Flanked by Elizabeth and his daughter, Robin, Dole chatted up the crowd, cut the cake and went public with his birthday wish:

“Maybe next year, wouldn’t it be nice if you all came [to Washington] not for the birthday party but for the inaugural parade, marching down Pennsylvania Avenue, hand-in-hand with Bob Dole, president of the United States?”

(BEGIN TEXT OF INFOBOX / INFOGRAPHIC)

The Year He Was Born

Life in 1923, the year Bob Dole was born on July 22.

1923

PRESIDENT: Warren G. Harding (who died Aug. 2. Replaced by Calvin Coolidge).

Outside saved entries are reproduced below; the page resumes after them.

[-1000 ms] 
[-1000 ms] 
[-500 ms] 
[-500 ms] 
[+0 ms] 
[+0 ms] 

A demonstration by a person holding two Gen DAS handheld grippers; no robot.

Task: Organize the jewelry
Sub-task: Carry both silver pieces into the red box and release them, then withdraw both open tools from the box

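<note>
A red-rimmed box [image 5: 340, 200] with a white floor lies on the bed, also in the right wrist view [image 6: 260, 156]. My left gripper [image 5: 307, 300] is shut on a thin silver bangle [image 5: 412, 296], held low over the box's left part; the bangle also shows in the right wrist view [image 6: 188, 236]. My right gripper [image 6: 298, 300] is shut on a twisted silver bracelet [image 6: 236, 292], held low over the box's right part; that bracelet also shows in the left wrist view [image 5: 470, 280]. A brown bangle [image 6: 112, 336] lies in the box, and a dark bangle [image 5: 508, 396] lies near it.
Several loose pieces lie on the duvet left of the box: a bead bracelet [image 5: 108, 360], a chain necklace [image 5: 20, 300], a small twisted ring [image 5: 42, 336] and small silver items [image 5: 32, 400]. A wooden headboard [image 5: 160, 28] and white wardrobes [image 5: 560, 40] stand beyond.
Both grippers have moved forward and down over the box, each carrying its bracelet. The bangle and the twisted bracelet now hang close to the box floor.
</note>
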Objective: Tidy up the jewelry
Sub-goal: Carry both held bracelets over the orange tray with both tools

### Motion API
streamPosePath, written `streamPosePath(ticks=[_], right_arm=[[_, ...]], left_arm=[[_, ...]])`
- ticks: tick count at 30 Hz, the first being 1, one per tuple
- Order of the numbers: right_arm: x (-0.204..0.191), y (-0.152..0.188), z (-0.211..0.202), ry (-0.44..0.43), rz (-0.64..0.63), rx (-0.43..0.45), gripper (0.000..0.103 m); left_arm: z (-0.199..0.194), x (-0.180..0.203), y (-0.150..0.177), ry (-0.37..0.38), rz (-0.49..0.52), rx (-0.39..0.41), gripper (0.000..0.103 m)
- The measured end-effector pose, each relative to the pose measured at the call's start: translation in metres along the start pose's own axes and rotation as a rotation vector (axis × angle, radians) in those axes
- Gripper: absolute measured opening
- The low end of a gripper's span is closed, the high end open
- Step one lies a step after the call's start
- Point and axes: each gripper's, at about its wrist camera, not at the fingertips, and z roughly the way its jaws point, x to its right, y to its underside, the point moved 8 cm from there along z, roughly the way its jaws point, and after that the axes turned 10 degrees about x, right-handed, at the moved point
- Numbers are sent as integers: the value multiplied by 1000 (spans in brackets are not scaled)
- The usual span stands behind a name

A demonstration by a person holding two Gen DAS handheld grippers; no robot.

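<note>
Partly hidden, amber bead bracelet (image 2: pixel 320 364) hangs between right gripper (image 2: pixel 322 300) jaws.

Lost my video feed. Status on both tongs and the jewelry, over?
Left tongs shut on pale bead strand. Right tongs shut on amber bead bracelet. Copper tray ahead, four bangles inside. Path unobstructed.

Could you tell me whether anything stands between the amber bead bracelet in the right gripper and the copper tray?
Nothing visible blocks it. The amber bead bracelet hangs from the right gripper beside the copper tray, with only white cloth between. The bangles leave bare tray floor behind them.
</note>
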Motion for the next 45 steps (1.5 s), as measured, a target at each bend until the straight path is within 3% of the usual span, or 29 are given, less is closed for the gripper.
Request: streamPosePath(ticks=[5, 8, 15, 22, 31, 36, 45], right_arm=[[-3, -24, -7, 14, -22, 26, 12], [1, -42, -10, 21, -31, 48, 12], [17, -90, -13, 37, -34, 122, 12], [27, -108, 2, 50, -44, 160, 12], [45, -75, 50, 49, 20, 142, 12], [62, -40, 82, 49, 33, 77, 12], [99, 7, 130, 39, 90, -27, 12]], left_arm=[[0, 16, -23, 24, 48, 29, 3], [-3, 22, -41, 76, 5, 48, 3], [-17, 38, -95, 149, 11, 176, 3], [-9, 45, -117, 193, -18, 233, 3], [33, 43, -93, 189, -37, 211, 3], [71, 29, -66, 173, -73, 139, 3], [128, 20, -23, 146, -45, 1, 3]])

NAMES IN THE NEWS: Mexican bandit Pancho Villa was killed ... Babe Ruth leads American League with 43 home runs ... Adolf Hitler arrested after failed “Beer Hall Putsch” in Munich.

HIT SONGS: “Down Hearted Blues” sung by Bessie Smith ... George Gershwin writes “Rapsody in Blue.”

LITERATURE: Robert Frost publishes poem “Stopping By Woods on a Snowy Evening” ... Ernest Hemingway publishes his first work, “Three Stories and Ten Poems,” in Paris.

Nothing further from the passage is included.